By the mid-1930s a second building was finished on Judge’s campus. It was the original gym, auditorium, and cafeteria and served as the school’s auditorium until the late 1980s. Now it’s the Weigand Dance Studio. When it was built, it was a much-needed facility for a school that didn’t have a gym.

What was it like to be a Judge student in the ’30s?

The Thirties was a time when kids read Gasoline Alley, and Katzen Jammer Kids in the Sunday newspaper. Families would sit around the radio and listen to the daily news or dramas like Little Orphan Annie and The Shadow.

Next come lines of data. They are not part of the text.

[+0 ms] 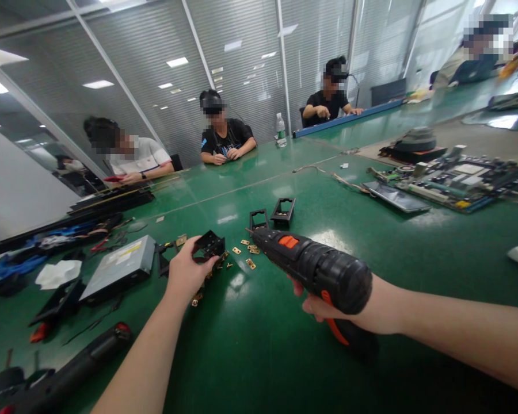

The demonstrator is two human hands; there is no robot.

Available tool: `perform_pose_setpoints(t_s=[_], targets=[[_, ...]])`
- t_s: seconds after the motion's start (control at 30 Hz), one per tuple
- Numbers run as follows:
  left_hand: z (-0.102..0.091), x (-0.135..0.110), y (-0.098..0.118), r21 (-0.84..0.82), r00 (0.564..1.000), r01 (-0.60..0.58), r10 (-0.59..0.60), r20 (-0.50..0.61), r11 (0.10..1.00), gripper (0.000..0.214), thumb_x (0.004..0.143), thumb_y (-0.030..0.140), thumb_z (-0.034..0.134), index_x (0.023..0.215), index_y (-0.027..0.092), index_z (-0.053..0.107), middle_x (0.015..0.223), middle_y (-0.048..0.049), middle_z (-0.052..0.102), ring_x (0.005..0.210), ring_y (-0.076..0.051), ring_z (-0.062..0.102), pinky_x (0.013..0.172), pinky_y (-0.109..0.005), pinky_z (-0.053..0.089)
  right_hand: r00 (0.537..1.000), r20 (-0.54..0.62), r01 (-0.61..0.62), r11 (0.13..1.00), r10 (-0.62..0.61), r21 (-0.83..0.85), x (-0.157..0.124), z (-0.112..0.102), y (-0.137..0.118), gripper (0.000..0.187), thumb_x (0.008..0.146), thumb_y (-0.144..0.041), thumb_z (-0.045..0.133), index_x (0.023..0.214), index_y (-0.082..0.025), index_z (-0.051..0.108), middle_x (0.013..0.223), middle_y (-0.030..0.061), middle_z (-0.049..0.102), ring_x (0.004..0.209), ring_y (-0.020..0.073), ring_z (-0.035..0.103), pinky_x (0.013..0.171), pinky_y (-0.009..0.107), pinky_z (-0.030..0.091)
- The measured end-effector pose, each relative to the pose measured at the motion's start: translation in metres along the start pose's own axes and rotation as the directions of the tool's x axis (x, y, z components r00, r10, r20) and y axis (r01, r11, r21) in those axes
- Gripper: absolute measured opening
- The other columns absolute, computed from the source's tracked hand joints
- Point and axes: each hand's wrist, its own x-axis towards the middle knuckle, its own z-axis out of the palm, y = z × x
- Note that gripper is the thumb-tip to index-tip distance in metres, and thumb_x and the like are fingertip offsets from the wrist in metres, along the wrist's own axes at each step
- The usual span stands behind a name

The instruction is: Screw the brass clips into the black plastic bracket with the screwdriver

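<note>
My left hand [189, 270] is closed around a small black plastic bracket [210, 244] that rests on the green table [259, 345]. My right hand [328, 307] grips a black and orange cordless screwdriver [315, 265], its bit tip pointing left toward the bracket and ending a short way from it. Several small brass hinges [248, 253] lie scattered on the table between the bracket and the bit. Two more black brackets [282, 211] stand just behind them.
A grey optical drive [118, 267] lies left of my hand, with black parts, cables and a white cloth [58, 273] beyond. Another dark power tool [69, 368] lies bottom left. A circuit board [453, 181] sits at the right. Other people sit along the far side.
</note>
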Motion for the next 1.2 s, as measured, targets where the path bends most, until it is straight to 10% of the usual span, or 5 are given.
perform_pose_setpoints(t_s=[0.17, 0.53, 0.67, 0.8, 1.2], targets=[[0.004, 0.004, -0.006, -0.368, 0.977, 0.131, -0.182, -0.108, 0.921, 0.055, 0.062, 0.040, 0.087, 0.107, 0.018, 0.067, 0.106, -0.0109, 0.074, 0.099, -0.029, 0.070, 0.093, -0.047, 0.053, 0.999, 0.004, 0.032, 0.999, -0.032, -0.010, 0.000, 0.000, 0.001, 0.015, 0.073, -0.015, 0.069, 0.084, -0.012, 0.060, 0.083, 0.0034, 0.063, 0.062, 0.0108, 0.060, 0.053, 0.022, 0.054], [-0.014, -0.013, 0.048, -0.402, 0.832, 0.335, -0.068, 0.551, 0.852, 0.057, 0.057, 0.032, 0.092, 0.107, 0.021, 0.066, 0.108, -0.0105, 0.075, 0.101, -0.033, 0.071, 0.090, -0.049, 0.055, 0.995, -0.072, -0.067, 0.995, 0.073, 0.080, 0.002, -0.002, 0.000, 0.035, 0.071, -0.027, 0.069, 0.100, -0.013, 0.058, 0.090, 0.0064, 0.064, 0.060, 0.0137, 0.062, 0.061, 0.030, 0.054], [-0.010, -0.017, 0.048, -0.193, 0.974, -0.001, 0.044, 0.220, 0.981, 0.057, 0.061, 0.035, 0.089, 0.111, 0.024, 0.065, 0.105, -0.0088, 0.074, 0.099, -0.032, 0.070, 0.092, -0.048, 0.052, 0.994, -0.072, -0.076, 0.992, 0.083, 0.098, 0.004, -0.003, -0.001, 0.037, 0.069, -0.028, 0.069, 0.101, -0.012, 0.058, 0.091, 0.0068, 0.063, 0.061, 0.0140, 0.062, 0.062, 0.031, 0.053], [-0.006, -0.018, 0.035, 0.012, 0.919, -0.307, 0.293, 0.265, 0.952, 0.047, 0.070, 0.024, 0.079, 0.115, 0.028, 0.067, 0.118, -0.0086, 0.072, 0.113, -0.033, 0.064, 0.102, -0.050, 0.045, 0.992, -0.080, -0.092, 0.989, 0.101, 0.112, 0.006, -0.003, 0.000, 0.038, 0.068, -0.028, 0.069, 0.101, -0.012, 0.058, 0.091, 0.0061, 0.062, 0.062, 0.0138, 0.061, 0.063, 0.031, 0.052], [0.006, -0.022, 0.017, -0.268, 0.985, 0.097, -0.054, 0.166, 0.958, 0.058, 0.070, 0.047, 0.084, 0.118, 0.022, 0.061, 0.111, -0.0099, 0.073, 0.095, -0.029, 0.072, 0.085, -0.043, 0.056, 0.992, -0.079, -0.090, 0.991, 0.098, 0.102, 0.006, -0.002, 0.005, 0.039, 0.071, -0.030, 0.070, 0.105, -0.013, 0.058, 0.093, 0.0061, 0.062, 0.062, 0.0130, 0.061, 0.063, 0.030, 0.051]])
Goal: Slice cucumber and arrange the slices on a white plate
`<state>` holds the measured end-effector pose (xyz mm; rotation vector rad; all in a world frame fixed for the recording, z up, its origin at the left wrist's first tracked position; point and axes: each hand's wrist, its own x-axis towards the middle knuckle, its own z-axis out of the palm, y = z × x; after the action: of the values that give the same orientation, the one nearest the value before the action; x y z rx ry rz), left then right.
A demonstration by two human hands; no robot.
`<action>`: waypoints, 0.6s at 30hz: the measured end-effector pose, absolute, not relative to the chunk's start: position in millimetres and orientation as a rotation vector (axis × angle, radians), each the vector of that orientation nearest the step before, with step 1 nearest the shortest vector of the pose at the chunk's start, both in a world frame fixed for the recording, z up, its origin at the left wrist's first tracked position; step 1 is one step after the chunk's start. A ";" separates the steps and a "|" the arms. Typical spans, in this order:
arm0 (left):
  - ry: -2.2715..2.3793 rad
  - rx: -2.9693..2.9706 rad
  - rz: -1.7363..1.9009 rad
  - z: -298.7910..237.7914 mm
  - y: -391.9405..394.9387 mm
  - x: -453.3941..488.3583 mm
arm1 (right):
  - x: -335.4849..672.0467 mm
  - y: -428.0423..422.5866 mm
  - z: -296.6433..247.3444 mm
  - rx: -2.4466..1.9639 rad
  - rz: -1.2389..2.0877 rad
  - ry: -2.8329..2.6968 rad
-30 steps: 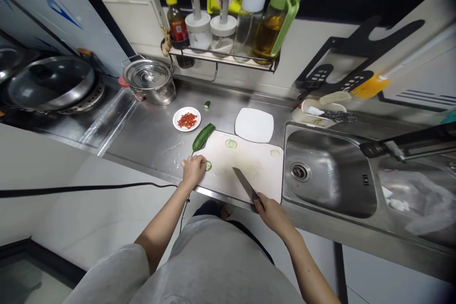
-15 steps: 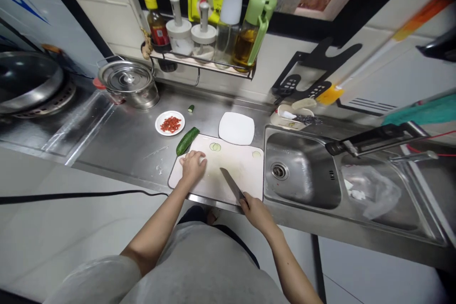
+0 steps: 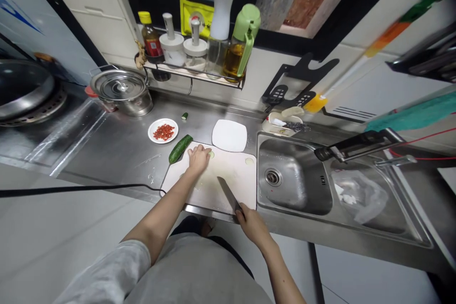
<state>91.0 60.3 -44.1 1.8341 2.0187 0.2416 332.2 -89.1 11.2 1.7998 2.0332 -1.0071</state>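
Note:
My right hand [image 3: 251,223] grips the handle of a kitchen knife [image 3: 228,193], whose blade points up and left over the white cutting board [image 3: 199,194]. My left hand [image 3: 198,158] is at the board's top edge, fingers loosely bent and apart. Its fingertips reach cucumber slices [image 3: 211,154], partly hidden by the hand. Another cucumber slice [image 3: 249,161] lies in the board's upper right corner. The larger cucumber piece [image 3: 180,148] rests across the board's upper left corner. Behind it on the counter is a small cucumber end [image 3: 184,116].
A white plate of chopped red pieces [image 3: 152,136] stands left of a square white plate [image 3: 230,136]. To the right is a steel sink [image 3: 299,185]. A lidded pot [image 3: 140,104] is at the back left, and a seasoning rack [image 3: 199,75] hangs above the counter.
My left hand has moved up the board onto the cucumber slices. My right hand still holds the knife in nearly the same place on the board. The camera view has shifted slightly.

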 end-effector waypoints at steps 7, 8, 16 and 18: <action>1.992 1.870 0.315 -37.5 59.8 94.3 | 333.0 -86.4 13.2 1.795 -0.999 2.026; 1.999 1.854 0.319 -36.3 59.5 95.0 | 332.8 -86.2 13.2 1.795 -0.990 2.025; 1.989 1.703 0.386 -31.2 52.3 91.1 | 330.3 -86.8 12.9 1.792 -0.994 2.021; 1.986 1.631 0.399 -29.9 48.6 87.7 | 329.5 -86.3 12.8 1.785 -0.998 2.033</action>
<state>87.7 48.6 -29.9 1.6309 1.9858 0.3987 329.5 -86.3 12.8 1.7848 2.0330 -0.9980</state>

The Thirties also marked a very dark time in U.S. history. The Great Depression was a time when unemployment was over 25%. Nebraska and Oklahoma turned into a giant dust bowl, eradicating crops, and farmers’ chance for an income during those years. The stock market had crashed, and thousands of people were thrust into poverty.

Mary Lou Dolan, mother of former Judge English teacher Tim Dolan, was born in 1929 to a family living in rural Nebraska. She experienced first hand the financial hard ships of The Great Depression and the Dust Bowl.

“I remember being very poor,” she says, “We had no electricity in the home except for one radio. Dad would listen to the news religiously, every night at six. “I remember reading Gasoline Alley in my room late at night, by the light of a kerosene lamp. Sometimes Mom would catch me; I’d have plenty of chores to do the next morning.”

Teens in Salt Lake experienced similar things. “Economically, the nation was in a Depression. The years that I was at Judge were affected by the nation’s economic woes which were severe at that point in time,” said Irene McFarland Gunville, who attended Judge through 1934.

Phyllis Sakech Syner, a 1940 Judge graduate, agreed. “My childhood years were largely dominated by the Depression. And my early adult years were dominated by WWII. The mood at the time was very sober, but certainly not depressed or hopeless. Americans responded magnificently.”

Ninety years ago, kids weren’t entertained by memes on their phones; they had Sunday morning cartoons in the paper. Comic strips in the Sunday paper were a big source of entertainment for kids of all ages. Some of those cartoons are still around today; Popeye the Sailor, Superman, and Dick Tracy are all examples of surviving, classic entertainment.

The Depression was a hard time for Americans, but Judge still found the resources to build.